■ **TASK OBJECTIVE**
With the line containing "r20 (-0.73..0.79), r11" as the start and the line containing "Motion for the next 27" as the end, transcribe that span of the entries below exactly, including both.

Data entries:

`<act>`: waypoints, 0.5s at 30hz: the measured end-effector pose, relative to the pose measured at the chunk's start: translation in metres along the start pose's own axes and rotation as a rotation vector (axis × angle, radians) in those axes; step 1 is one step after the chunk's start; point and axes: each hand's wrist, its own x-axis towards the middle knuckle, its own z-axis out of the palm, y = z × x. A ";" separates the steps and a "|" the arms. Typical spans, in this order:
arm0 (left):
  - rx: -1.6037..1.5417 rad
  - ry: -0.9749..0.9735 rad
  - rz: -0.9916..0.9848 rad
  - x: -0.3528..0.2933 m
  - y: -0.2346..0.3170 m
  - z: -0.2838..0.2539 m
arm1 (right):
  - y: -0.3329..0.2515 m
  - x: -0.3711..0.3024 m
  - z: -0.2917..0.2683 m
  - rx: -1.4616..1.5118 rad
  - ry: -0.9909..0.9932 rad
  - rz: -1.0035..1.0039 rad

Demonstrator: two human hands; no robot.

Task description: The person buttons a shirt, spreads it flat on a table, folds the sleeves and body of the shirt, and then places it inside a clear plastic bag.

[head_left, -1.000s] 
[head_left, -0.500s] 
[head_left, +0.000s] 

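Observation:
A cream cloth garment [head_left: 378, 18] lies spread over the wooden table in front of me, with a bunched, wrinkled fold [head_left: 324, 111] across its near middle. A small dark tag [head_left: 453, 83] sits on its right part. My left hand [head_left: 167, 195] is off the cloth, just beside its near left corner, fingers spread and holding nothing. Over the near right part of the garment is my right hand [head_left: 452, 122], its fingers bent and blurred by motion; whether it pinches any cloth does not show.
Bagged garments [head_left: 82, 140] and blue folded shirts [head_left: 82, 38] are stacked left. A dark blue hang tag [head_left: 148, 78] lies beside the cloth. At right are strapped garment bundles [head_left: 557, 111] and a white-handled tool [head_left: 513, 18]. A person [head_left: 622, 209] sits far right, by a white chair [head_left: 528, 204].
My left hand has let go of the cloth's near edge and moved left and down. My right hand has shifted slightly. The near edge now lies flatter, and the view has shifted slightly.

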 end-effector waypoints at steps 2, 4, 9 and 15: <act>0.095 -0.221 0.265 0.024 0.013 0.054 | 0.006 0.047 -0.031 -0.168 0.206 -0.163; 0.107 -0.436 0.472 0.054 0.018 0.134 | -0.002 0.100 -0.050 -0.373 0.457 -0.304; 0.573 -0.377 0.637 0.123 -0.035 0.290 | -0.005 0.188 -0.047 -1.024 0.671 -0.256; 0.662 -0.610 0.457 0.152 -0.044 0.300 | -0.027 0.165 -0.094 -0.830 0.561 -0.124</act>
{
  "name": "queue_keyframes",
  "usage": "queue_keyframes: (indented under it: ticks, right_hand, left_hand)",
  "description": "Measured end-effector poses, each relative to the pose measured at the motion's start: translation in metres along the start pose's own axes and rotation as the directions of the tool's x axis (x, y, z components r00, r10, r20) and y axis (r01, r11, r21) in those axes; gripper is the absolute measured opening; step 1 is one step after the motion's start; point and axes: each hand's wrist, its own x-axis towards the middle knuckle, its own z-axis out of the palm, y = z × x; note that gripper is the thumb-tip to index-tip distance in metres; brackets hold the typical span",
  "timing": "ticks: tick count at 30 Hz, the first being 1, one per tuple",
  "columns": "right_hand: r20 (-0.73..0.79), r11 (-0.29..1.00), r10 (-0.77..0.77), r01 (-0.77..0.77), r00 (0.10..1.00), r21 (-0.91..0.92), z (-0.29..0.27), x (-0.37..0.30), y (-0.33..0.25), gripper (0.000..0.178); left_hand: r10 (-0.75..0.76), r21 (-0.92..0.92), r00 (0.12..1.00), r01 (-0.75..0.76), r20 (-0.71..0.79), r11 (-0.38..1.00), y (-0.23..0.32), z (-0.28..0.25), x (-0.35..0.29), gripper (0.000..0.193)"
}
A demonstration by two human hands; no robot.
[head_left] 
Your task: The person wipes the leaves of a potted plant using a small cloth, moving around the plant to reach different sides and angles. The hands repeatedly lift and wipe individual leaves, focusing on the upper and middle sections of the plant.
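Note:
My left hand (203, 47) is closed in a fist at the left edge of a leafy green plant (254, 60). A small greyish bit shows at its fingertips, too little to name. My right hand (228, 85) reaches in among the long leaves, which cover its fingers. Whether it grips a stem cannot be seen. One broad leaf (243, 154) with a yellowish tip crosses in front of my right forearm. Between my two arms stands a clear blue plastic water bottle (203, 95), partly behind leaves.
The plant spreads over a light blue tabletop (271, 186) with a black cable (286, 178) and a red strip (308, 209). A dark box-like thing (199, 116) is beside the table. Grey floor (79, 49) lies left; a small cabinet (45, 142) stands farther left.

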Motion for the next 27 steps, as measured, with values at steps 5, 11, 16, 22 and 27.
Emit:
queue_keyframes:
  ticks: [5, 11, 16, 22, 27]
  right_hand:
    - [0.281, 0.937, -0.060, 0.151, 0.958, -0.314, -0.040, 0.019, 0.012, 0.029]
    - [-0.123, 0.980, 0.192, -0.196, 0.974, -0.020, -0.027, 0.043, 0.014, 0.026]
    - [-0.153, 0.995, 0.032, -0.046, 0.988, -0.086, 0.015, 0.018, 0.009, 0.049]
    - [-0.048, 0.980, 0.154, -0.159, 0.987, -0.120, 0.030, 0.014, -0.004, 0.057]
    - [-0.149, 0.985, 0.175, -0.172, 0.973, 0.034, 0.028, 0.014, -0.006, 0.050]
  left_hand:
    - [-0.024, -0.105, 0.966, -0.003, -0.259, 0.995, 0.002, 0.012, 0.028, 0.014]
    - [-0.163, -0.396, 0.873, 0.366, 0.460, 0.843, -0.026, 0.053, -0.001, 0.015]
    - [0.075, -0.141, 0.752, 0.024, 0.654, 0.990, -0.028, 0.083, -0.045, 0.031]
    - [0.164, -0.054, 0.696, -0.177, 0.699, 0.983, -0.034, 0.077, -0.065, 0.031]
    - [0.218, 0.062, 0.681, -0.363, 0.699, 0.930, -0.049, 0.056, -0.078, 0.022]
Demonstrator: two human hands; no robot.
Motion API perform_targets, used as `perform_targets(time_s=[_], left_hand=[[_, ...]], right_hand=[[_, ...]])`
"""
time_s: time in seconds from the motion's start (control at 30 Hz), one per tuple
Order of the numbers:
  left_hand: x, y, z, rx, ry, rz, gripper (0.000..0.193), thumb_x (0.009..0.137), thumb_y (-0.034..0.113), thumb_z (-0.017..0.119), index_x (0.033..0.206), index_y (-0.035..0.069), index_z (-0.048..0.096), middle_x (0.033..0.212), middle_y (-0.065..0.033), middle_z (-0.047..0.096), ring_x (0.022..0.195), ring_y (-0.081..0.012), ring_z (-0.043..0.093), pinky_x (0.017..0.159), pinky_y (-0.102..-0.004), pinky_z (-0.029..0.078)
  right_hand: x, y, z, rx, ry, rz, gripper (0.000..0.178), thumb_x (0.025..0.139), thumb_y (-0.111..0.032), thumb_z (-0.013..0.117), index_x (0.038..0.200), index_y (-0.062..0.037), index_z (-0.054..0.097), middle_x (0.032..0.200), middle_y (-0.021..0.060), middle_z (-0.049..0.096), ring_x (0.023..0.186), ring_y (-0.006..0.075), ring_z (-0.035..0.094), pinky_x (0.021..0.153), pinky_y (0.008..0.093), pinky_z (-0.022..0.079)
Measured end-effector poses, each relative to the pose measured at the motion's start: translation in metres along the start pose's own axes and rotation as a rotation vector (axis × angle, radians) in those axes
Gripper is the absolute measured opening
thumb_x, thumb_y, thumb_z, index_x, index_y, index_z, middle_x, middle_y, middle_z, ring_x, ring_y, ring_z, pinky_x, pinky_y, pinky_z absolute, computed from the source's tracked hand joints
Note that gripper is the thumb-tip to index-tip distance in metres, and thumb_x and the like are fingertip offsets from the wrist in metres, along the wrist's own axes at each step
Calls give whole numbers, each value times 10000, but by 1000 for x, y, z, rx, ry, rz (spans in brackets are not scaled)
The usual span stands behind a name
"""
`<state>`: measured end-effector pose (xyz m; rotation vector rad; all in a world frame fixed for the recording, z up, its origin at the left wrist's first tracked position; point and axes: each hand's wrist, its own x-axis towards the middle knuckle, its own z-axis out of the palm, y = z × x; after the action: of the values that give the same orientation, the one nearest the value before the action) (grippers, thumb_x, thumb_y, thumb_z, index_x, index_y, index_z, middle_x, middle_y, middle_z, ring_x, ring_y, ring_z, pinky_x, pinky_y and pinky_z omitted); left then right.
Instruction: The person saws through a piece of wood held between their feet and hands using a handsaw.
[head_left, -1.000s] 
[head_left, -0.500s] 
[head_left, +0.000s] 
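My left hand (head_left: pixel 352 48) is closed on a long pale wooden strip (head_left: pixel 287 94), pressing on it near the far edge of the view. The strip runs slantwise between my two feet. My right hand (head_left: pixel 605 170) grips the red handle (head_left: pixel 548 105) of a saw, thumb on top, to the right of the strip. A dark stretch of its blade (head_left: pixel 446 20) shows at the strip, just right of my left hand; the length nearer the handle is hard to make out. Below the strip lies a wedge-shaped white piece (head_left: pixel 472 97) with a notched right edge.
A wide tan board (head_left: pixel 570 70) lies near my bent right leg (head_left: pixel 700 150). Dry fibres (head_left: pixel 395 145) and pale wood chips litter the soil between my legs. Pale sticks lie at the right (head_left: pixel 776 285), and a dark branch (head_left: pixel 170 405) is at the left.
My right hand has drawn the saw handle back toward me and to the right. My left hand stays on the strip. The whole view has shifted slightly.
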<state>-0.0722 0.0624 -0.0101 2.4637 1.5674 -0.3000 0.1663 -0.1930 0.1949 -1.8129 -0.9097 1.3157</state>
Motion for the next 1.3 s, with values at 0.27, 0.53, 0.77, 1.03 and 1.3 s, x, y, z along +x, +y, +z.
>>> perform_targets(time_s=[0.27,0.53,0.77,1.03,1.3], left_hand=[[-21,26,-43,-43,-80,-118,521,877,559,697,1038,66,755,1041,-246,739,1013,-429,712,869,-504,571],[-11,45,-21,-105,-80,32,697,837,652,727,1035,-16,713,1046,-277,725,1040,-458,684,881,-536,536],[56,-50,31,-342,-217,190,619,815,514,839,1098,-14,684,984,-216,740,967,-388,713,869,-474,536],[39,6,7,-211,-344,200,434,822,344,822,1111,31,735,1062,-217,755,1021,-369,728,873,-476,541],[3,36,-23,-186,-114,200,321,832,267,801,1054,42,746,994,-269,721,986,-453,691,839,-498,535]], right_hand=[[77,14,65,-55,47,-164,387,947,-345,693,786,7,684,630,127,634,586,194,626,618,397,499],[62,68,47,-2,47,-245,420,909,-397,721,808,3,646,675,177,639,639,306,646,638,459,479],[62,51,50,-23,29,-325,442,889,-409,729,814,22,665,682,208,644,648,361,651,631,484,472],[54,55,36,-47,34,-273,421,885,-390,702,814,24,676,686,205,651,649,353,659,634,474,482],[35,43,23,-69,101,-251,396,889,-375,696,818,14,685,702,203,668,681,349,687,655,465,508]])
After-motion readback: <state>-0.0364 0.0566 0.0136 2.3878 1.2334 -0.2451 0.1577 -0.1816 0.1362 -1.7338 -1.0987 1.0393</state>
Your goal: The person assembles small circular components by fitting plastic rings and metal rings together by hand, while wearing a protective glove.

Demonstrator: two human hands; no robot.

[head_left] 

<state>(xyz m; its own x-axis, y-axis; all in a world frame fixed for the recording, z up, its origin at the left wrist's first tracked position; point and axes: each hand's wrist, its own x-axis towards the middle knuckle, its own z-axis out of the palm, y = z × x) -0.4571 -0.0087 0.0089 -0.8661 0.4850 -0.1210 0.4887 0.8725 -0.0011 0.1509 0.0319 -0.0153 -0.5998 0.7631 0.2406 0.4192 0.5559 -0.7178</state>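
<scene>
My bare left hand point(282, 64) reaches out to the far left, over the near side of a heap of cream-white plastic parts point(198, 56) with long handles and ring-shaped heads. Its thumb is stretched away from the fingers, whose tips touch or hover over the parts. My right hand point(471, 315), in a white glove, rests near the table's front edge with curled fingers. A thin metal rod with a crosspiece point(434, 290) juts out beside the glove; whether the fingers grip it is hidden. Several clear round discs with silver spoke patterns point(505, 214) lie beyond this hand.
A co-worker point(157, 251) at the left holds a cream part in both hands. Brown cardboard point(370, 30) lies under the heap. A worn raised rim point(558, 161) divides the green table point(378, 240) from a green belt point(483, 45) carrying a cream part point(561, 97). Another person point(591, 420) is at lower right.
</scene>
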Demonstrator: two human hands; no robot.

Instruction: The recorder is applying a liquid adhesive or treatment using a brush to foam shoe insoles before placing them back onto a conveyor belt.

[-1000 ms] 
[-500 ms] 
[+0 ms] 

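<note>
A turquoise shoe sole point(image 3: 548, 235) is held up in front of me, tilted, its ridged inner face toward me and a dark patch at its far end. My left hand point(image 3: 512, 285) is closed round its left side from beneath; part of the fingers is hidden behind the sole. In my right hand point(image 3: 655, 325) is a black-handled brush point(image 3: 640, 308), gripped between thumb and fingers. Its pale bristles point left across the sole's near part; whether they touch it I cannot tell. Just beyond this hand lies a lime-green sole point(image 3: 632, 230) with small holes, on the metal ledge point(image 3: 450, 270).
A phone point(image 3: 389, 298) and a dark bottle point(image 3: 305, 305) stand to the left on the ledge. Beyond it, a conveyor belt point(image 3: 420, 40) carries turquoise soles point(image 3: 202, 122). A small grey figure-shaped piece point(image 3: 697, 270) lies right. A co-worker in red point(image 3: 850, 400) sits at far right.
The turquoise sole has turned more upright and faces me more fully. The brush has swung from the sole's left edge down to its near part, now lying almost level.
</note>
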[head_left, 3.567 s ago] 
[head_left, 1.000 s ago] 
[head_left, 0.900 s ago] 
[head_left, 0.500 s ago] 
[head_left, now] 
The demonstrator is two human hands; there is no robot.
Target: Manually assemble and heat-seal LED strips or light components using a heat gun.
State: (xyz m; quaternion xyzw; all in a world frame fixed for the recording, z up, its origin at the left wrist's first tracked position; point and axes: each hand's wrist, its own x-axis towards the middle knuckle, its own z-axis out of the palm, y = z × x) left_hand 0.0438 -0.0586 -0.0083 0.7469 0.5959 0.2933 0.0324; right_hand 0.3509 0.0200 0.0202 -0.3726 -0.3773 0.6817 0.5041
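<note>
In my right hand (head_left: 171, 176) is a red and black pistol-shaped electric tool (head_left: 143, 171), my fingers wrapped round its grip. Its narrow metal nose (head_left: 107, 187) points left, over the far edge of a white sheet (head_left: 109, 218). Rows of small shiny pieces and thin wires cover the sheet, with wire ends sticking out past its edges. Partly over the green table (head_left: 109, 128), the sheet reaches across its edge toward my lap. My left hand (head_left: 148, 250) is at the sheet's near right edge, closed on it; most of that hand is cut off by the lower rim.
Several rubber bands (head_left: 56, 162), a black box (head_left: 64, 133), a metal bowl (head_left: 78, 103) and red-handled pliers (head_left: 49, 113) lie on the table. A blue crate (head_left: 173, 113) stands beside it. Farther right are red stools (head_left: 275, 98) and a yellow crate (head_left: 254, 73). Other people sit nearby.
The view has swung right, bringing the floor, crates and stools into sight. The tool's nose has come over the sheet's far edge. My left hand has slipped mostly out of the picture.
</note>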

■ **TASK OUTPUT**
  "columns": "right_hand: r20 (-0.73..0.79), r11 (-0.29..1.00), r10 (-0.77..0.77), r01 (-0.77..0.77), r00 (0.10..1.00), r21 (-0.91..0.92), z (-0.29..0.27), x (-0.37..0.30), y (-0.33..0.25), gripper (0.000..0.178); left_hand: r10 (-0.75..0.76), r21 (-0.92..0.92), r00 (0.12..1.00), r01 (-0.75..0.76), r20 (-0.71..0.79), r11 (-0.38..1.00), y (-0.23..0.32), z (-0.28..0.25), x (-0.35..0.29), gripper (0.000..0.193)"
}
A demonstration by two human hands; no robot.
[head_left] 
Your task: The person wipes the leaves of a potted plant using a small cloth, moving around the plant to reach different sides and angles. The hands repeatedly lift and wipe individual leaves, focusing on the upper and middle sections of the plant.
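Note:
My left hand (203, 47) is closed in a fist at the left edge of a leafy green plant (254, 60). A small greyish bit shows at its fingertips, too little to name. My right hand (228, 85) reaches in among the long leaves, which cover its fingers. Whether it grips a stem cannot be seen. One broad leaf (243, 154) with a yellowish tip crosses in front of my right forearm. Between my two arms stands a clear blue plastic water bottle (203, 95), partly behind leaves.
The plant spreads over a light blue tabletop (271, 186) with a black cable (286, 178) and a red strip (308, 209). A dark box-like thing (199, 116) is beside the table. Grey floor (79, 49) lies left; a small cabinet (45, 142) stands farther left.
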
Motion for the next 27 steps, as measured, with values at steps 5, 11, 16, 22 and 27.

Nothing remains to be done in this exercise.